Spain's King Juan Carlos I Abdicates, Is The First Spanish Ruler In 70 Years To Do So
After nearly four decades on the throne, King Juan Carlos I of Spain abdicated his crown Monday to his son, 46-year-old Crown Prince Felipe. The king announced his abdication in a letter to Prime Minister Mariano Rajoy, who publicly disclosed the news in a televised address. Juan Carlos, a once-popular monarch who championed democracy after taking helm of the country in 1975, is the first Spanish king to abdicate since his grandfather did in 1941.
In a separate statement, Juan Carlos said he made his decision to step down after his 76th birthday last January. He discussed his pride about the "transformation of Spain" and thanked his country's citizens for being a part of the transition from dictatorship to democracy. "Today, when I look back, I cannot help but feel pride and gratitude towards all of you," Juan Carlos said.
The king also talked at length about his son, Felipe, and the future generations of Spain. He assured Spaniards that Felipe's ready to take helm of the country because of his "maturity, preparation, and sense of responsibility."

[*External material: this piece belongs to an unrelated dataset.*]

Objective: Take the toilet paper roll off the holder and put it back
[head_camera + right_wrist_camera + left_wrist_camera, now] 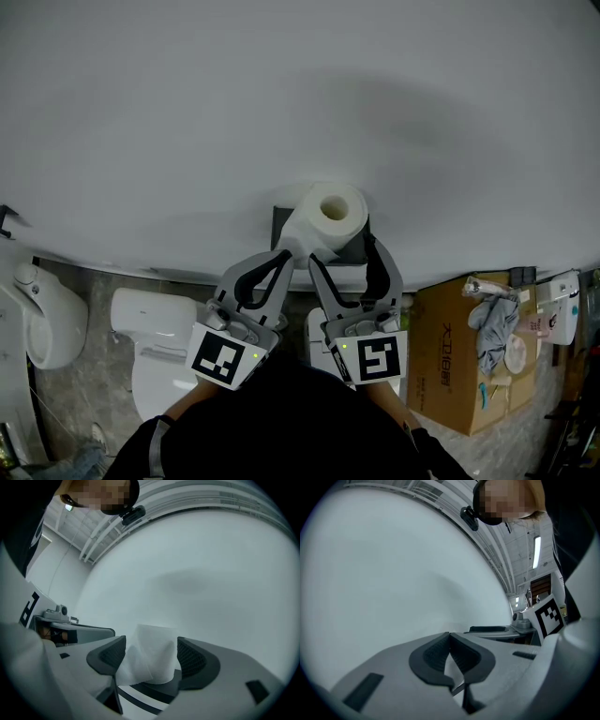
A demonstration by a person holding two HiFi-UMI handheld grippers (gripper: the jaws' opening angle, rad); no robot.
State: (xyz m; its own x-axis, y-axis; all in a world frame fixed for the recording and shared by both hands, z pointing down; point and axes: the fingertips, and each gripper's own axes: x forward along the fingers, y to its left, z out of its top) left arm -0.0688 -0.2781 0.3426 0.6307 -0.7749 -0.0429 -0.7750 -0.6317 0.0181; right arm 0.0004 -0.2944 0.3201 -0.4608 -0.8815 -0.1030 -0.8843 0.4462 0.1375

Juan Carlos ascended to the throne in 1975, just two days after the death of Spanish dictator Francisco Franco. Juan Carlos was the first reigning monarch of Spain since 1931, when his grandfather, King Alfonso XIII, was exiled due to overwhelming rejection from Spaniards. While in exile, Alfonso XIII abdicated the crown in 1941 to his son, Juan Carlos de Borbón. However, Franco was distrustful of him and passed the crown to his son, Juan Carlos I.
Following the death of Franco, Juan Carlos promised to establish democracy in Spain. The country held its first democratic elections in 1977, and approved a new constitution in 1978. In 1981, Juan Carlos blocked a military coup that attempted to overthrow Spain's newfound democratic process.
Although Juan Carlos gained popularity and admiration for his dedication to democracy, his approval rating has dropped in recent years due to several family scandals. After his son-in-law Inaki Urdangarin, married to his daughter Princess Christina, embezzled millions of dollars through public contracts, many Spaniards called on Juan Carlos to abdicate his throne last year. The king was also criticized in 2012 for taking a luxurious hunting trip to Botswana while the Spanish economy suffered.
"There is no deep-seated admiration for the monarchy as an institution as you'll find in the U.K. or in Holland," Spanish author Tom Burns Maranon told The Associated Press in 2013. "If the king's standing and reputation comes shooting down, then you're in a very sticky position."